● AIM OF THE EXERCISE:
Could you output each line below precisely as it stands, without the images?

◇ ◇ ◇

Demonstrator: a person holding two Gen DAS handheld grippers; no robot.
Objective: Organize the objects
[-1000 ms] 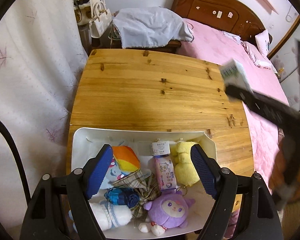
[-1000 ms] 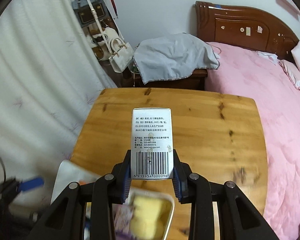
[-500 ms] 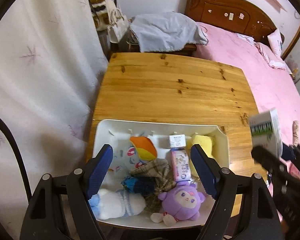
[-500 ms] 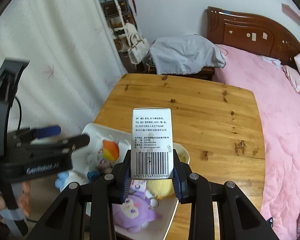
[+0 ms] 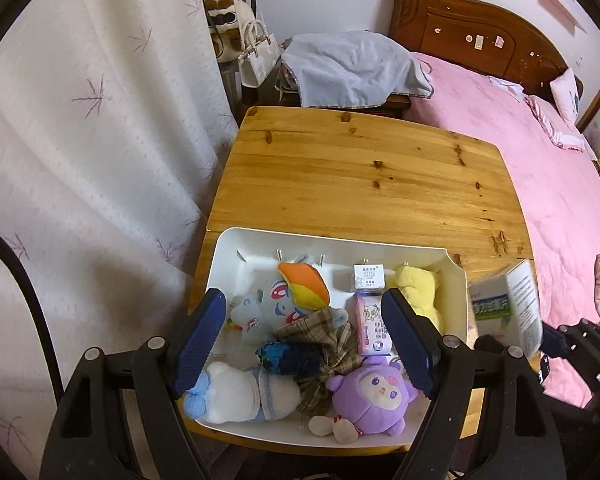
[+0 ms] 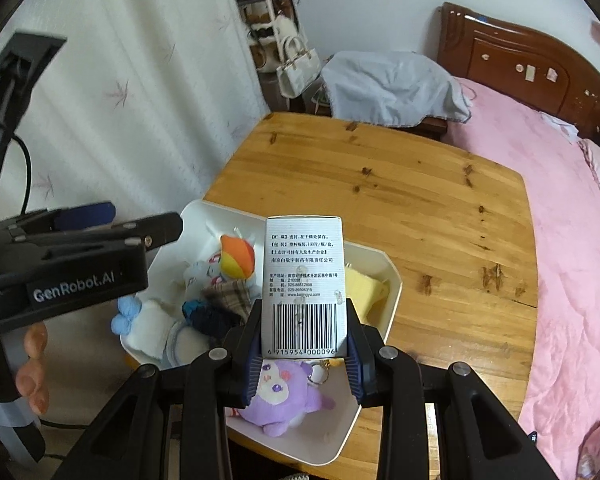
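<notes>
Right wrist view alone shows the barcode face of the white box (image 6: 303,280), pinched upright in the right gripper (image 6: 303,356) above the white bin (image 6: 392,292). Left wrist view shows the left gripper (image 5: 300,340) with jaws wide and holding nothing over the bin's toys. Beyond the bin, the counter (image 5: 360,184) lies bare to its far edge, the pink bed (image 5: 560,200) alongside.

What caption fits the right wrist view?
Right gripper holds a medicine box above the toy-filled bin.
</notes>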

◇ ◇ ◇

● EXERCISE RESULT:
Demonstrator: a person holding two Gen DAS handheld grippers; no robot.
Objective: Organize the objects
[-1000 ms] 
[-1000 ms] 
[-500 ms] 
[-500 ms] 
[+0 ms] 
[+0 ms] 
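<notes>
Right wrist view alone shows the barcode face of the white box (image 6: 303,280), pinched upright in the right gripper (image 6: 303,356) above the white bin (image 6: 392,292). Left wrist view shows the left gripper (image 5: 300,340) with jaws wide and holding nothing over the bin's toys. Beyond the bin, the counter (image 5: 360,184) lies bare to its far edge, the pink bed (image 5: 560,200) alongside.

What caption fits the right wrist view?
Right gripper holds a medicine box above the toy-filled bin.
</notes>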

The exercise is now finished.